Now, having been warned, imagine this inheritance structure where you have two branches:

The idea of inheritance is that the lower classes don’t have to redo all of the work of the higher classes. The child classes only have to implement the parts that are different from the parent classes. If the child class doesn’t need to change a method, it doesn’t need to declare it at all. Through inheritance, you’ll eventually find the place where you defined the method and use that.

In Perl, that inheritance structure translates roughly to a series of packages that each define their upward connection:

use 5.014;

package A { ... }
package B { our @ISA = 'A'; ... }

package X { ... }
package Y { our @ISA = 'X'; ... }

package F { our @ISA = qw(B Y) }

You use the @ISA special variable here. You could use the parent pragma with -norequire since your classes are in their own files, but that’s a lot of work to just do the simple @ISA assignment.

Now, you call a method on an object from F. How does Perl find the class that implements the method?
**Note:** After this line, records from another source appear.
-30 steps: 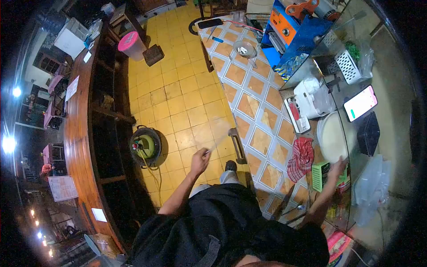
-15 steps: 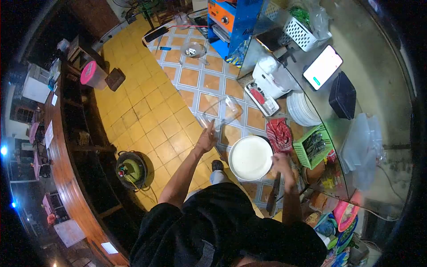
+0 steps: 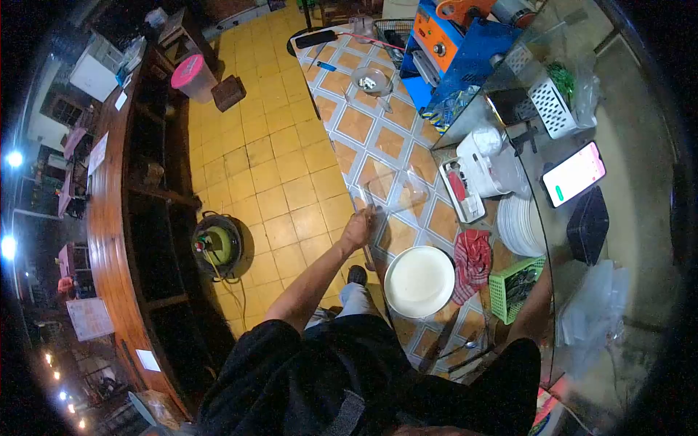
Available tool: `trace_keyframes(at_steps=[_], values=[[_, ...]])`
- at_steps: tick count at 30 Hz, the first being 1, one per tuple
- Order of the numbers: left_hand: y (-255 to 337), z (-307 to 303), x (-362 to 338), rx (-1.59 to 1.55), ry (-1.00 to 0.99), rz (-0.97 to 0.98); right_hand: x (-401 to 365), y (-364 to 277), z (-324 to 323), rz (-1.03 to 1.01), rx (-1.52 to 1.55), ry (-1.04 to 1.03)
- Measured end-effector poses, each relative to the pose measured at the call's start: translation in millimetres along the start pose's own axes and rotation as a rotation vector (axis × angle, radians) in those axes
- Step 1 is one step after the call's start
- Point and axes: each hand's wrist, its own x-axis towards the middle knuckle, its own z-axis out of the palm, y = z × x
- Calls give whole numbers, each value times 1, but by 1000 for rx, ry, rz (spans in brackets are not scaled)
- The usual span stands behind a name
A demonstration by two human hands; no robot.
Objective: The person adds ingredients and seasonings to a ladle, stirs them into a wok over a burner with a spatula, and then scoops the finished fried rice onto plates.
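Note:
My left hand (image 3: 357, 227) is closed at the table's left edge, fingers curled together. Just beyond its fingertips is a clear plastic item (image 3: 408, 190), see-through against the tiles. I cannot tell what these fingers hold. My right hand (image 3: 542, 283) reaches in at the green basket (image 3: 502, 299) of cutlery; its fingers are hidden. A round cream-white plate (image 3: 419, 281) lies on the tiled table between my arms. Touching its right side is a crumpled red cloth (image 3: 472, 265). A spoon (image 3: 471, 345) rests near the table's front.
Stacked white plates (image 3: 518, 225) stand behind the basket, beside a white container (image 3: 483, 163). A glass pane runs along the right, with a lit phone (image 3: 574, 174) on the shelf beyond. A glass bowl (image 3: 371, 81) and an orange-blue machine (image 3: 436, 47) are farther back. A green gas cylinder (image 3: 219, 247) stands on the floor.
My right hand has moved from the plate's right edge over to the cutlery basket. My left hand stays near the table edge, its fingers more curled. The camera view has turned.

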Motion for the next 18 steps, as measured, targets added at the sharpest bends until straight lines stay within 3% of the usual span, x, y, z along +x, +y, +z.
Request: trace_keyframes(at_steps=[3, 4, 10, 15, 17, 18], values=[[14, -19, 17, -197, -126, -194, 3, -1, -27, -16, 57, 8], [3, -8, 23, -48, -54, -145, 3, -3, -35, -19, 73, 8], [-11, -25, 71, 38, 37, -180, -46, 11, -81, -62, 111, -136], [-49, -22, 80, 4, 97, -130, -157, 62, -67, -158, 91, -661], [-47, -34, 73, -32, 104, -120, -229, 18, -34, -45, 26, -760], [-36, -41, 69, -78, 65, -136, -241, 17, -13, -173, -41, -865]])
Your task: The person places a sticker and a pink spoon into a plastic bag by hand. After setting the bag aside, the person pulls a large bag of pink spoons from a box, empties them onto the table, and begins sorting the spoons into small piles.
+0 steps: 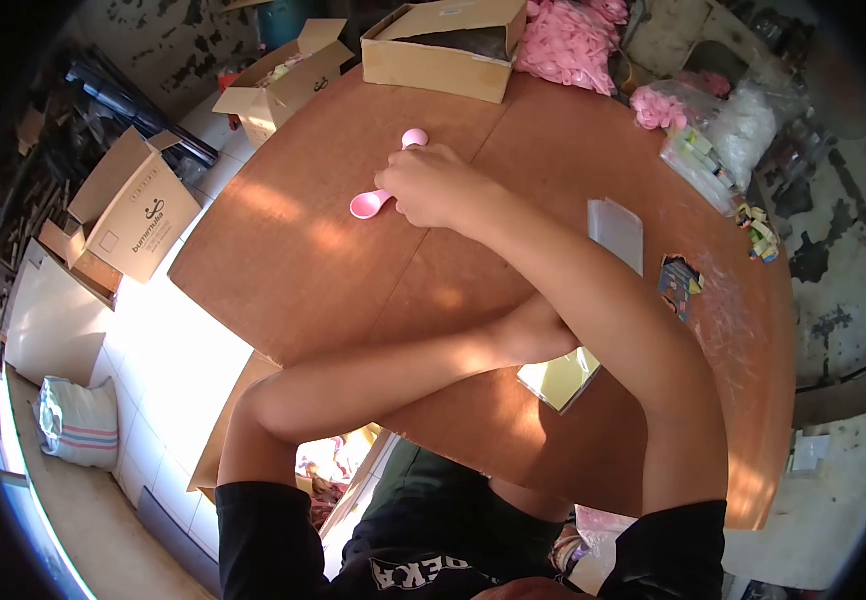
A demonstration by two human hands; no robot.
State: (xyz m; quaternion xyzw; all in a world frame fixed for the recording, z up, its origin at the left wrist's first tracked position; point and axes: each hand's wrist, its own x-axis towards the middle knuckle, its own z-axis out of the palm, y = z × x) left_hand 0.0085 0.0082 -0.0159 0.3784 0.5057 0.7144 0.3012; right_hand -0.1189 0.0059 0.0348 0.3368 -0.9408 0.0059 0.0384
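Note:
My forearms cross over the brown table, the right one above the left. Far out on the tabletop, my right hand [425, 187] is closed round a pink spoon [368, 205]. The spoon's hollow bowl sticks out toward the left, and another rounded pink end [414, 138] shows beyond the knuckles; the middle lies hidden under the fingers. My left hand [538, 332] is partly covered by the right forearm, its fingers out of sight. Just below it lies a yellow card-like pack [561, 380] in a clear sleeve.
Clear plastic sleeves [616, 232] and a dark printed packet [678, 280] lie right of my arms. An open carton [443, 50] stands at the table's far edge, beside a bag of pink pieces [571, 45]. More cartons [143, 225] stand on the floor at left.

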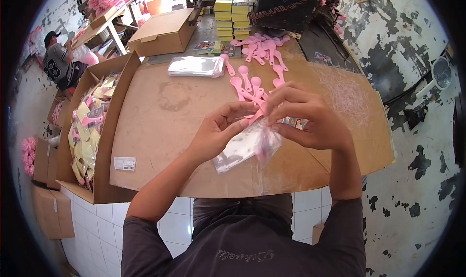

That is, what is Perl’s method resolution order? The method could be in F or in any of its parent classes? perl does a left-first, depth-first search. It looks in the order (F, B, A, Y, X). And perl uses the first implementation it finds.

UNIVERSAL

There’s more. The correct way to state this situation sounds overly simple. Perl searches through the classes you list. After Perl tries all of the subclasses you listed, in all of the branches of inheritance, it moves on to UNIVERSAL, as if you had said this:

package F { use parent qw(B Y UNIVERSAL) }

After Perl searches through the classes (and their parent classes) that you have explicitly defined and still doesn’t find the method, it tries UNIVERISAL. This is different from other systems where every class inherits from something like Object such that the ultimate parent class sits at the top.

Now, that’s a bit weird, you should think, because each of the parent classes should also have this behavior, right? In effect, it only applies to the class that you started with. To say that in another way, only the original class appears to inherit from UNIVERSAL. Curiously, this isn’t stated succinctly anywhere in the core perl documentation. It’s only clear in Chapter 12 in Programming Perl.

AUTOLOAD

There’s even more. If perl does not find the method in UNIVERSAL, it starts all over in the original class looking for the special method name AUTOLOAD, which we aren’t going to explain in this Item. The order turns out to be this:

  1. F::some_method
  2. B::some_method
  3. A::some_method
  4. Y::some_method
  5. X::some_method
  6. UNIVERSAL::some_method
  7. F::AUTOLOAD
  8. B::AUTOLOAD
  9. A::AUTOLOAD
  10. Y::AUTOLOAD
  11. X::AUTOLOAD
  12. UNIVERSAL::AUTOLOAD

Now, here’s the trick. Once perl finds one of those methods, including AUTOLOAD, it stops looking. There’s no way for an AUTOLOAD to defer itself so perl can keep searching. If the AUTOLOAD doesn’t want to handle it, you have to jump through black magic hoops to keep the process going.

Things to remember

  • perl searches through @ISA left first and depth first.
  • After going through @ISA, perl tries UNIVERSAL for the original class.
  • Failing UNIVERSAL, perl does another left first and depth first search looking for AUTOLOAD.